## [Task requirements]
The listing needs restating word for word.

## [Source data]
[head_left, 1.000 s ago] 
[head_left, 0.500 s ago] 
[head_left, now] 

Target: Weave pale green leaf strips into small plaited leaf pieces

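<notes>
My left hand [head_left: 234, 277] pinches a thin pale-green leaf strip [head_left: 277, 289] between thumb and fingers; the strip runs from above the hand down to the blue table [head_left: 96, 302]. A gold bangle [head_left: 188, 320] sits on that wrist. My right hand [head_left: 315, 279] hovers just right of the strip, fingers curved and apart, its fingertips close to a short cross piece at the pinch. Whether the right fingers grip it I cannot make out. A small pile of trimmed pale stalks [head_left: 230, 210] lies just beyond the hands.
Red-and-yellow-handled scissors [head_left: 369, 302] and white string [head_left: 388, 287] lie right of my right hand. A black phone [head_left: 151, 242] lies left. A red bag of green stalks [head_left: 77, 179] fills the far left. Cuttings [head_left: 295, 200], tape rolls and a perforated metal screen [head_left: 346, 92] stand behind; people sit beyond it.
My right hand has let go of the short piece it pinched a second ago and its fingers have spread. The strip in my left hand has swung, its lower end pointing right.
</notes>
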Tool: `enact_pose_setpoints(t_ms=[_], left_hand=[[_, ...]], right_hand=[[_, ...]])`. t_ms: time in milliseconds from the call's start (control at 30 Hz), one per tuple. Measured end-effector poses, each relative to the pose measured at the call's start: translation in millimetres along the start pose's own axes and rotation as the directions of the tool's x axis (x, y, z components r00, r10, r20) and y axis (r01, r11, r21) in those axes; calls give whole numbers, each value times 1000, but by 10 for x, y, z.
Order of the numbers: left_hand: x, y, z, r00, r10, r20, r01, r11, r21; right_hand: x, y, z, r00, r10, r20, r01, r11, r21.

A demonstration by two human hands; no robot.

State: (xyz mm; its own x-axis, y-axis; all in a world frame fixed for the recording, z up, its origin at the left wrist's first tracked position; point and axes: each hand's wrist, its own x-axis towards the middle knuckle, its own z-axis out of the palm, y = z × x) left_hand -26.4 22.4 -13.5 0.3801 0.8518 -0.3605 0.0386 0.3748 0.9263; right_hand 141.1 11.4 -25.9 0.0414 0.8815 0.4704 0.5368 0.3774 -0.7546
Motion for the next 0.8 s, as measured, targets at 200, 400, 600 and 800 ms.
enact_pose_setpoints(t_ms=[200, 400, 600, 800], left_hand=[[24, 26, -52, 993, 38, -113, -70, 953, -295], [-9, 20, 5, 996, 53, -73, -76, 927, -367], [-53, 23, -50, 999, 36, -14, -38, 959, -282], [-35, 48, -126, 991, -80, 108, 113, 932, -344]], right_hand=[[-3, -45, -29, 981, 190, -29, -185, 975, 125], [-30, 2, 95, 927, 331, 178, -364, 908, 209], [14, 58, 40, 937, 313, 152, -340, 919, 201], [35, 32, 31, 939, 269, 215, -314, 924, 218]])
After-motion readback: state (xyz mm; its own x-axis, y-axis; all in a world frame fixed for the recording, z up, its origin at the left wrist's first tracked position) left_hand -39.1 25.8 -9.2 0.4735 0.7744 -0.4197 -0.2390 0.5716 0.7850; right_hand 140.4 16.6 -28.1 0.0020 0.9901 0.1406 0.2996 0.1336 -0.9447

## [Written reply]
[head_left, 1.000 s ago] 
[head_left, 0.500 s ago] 
[head_left, now] 

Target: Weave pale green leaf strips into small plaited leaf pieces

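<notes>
My left hand [head_left: 234, 277] pinches a thin pale-green leaf strip [head_left: 277, 289] between thumb and fingers; the strip runs from above the hand down to the blue table [head_left: 96, 302]. A gold bangle [head_left: 188, 320] sits on that wrist. My right hand [head_left: 315, 279] hovers just right of the strip, fingers curved and apart, its fingertips close to a short cross piece at the pinch. Whether the right fingers grip it I cannot make out. A small pile of trimmed pale stalks [head_left: 230, 210] lies just beyond the hands.
Red-and-yellow-handled scissors [head_left: 369, 302] and white string [head_left: 388, 287] lie right of my right hand. A black phone [head_left: 151, 242] lies left. A red bag of green stalks [head_left: 77, 179] fills the far left. Cuttings [head_left: 295, 200], tape rolls and a perforated metal screen [head_left: 346, 92] stand behind; people sit beyond it.
My right hand has let go of the short piece it pinched a second ago and its fingers have spread. The strip in my left hand has swung, its lower end pointing right.
</notes>
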Tool: `enact_pose_setpoints(t_ms=[_], left_hand=[[_, ...]], right_hand=[[_, ...]])`. t_ms: time in milliseconds from the call's start (control at 30 Hz), one per tuple. Measured end-effector poses, each relative to the pose measured at the call's start: translation in millimetres along the start pose's own axes and rotation as the directions of the tool's x axis (x, y, z components r00, r10, r20) and y axis (r01, r11, r21) in those axes; calls give whole numbers, each value times 1000, but by 10 for x, y, z.
Order of the numbers: left_hand: x, y, z, r00, r10, r20, r01, r11, r21; right_hand: x, y, z, r00, r10, r20, r01, r11, r21.

A demonstration by two human hands; no robot.

State: (xyz mm; its own x-axis, y-axis; all in a world frame fixed for the recording, z up, its origin at the left wrist's first tracked position; point and axes: each hand's wrist, its own x-axis towards the middle knuckle, its own z-axis out of the palm, y = z × x) left_hand -26.4 22.4 -13.5 0.3801 0.8518 -0.3605 0.0386 0.3748 0.9263; right_hand 141.1 11.4 -25.9 0.0414 0.8815 0.4704 0.5368 0.3774 -0.7546
Motion for the next 0.8 s, as measured, targets at 200, 400, 600 and 800 ms.
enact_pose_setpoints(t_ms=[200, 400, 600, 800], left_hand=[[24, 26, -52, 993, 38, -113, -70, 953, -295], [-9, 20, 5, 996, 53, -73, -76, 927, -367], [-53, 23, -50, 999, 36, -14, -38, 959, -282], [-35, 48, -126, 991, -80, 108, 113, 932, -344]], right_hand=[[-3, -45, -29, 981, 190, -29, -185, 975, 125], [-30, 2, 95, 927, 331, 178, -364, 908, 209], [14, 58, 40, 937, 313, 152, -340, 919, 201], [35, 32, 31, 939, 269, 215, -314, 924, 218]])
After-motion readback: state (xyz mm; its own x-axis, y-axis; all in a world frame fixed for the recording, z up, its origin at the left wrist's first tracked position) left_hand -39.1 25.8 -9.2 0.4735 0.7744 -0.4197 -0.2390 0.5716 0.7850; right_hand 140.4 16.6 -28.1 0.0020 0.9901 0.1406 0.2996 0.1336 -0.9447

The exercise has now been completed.